Problem statement
The data is to be retyped in full, exactly.

[Opening Given information section]

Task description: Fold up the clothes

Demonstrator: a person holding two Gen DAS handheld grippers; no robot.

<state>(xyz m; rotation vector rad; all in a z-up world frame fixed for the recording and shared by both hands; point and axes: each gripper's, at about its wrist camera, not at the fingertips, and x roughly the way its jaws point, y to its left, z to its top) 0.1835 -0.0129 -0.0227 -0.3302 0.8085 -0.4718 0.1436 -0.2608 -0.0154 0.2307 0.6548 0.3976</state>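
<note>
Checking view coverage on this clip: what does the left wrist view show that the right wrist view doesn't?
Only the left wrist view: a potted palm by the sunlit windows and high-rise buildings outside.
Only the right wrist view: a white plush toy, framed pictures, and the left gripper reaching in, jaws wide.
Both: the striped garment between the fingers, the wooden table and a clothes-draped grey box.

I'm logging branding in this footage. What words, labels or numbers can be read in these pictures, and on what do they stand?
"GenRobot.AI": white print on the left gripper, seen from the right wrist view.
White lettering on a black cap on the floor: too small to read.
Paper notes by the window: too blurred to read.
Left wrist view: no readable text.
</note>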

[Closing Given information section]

Expected output
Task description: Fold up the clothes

Demonstrator: a person holding two Gen DAS handheld grippers; no robot.

<state>(xyz m; rotation vector rad; all in a z-up world frame fixed for the recording and shared by both hands; point and axes: each gripper's, at about its wrist camera, not at the fingertips, and x roughly the way its jaws point, y to its left, z to its top) 0.1835 -0.0129 -0.0227 -0.3302 0.8085 -0.4718 0.1436 -0.2608 -0.0154 0.2307 0.6548 0.3976</state>
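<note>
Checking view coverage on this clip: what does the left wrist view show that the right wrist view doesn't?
Only the left wrist view: a potted palm by the sunlit windows and high-rise buildings outside.
Only the right wrist view: a white plush toy, framed pictures, and the left gripper reaching in, jaws wide.
Both: the striped garment between the fingers, the wooden table and a clothes-draped grey box.

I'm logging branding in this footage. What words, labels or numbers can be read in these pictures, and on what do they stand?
"GenRobot.AI": white print on the left gripper, seen from the right wrist view.
White lettering on a black cap on the floor: too small to read.
Paper notes by the window: too blurred to read.
Left wrist view: no readable text.
</note>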

The exercise ends with this answer.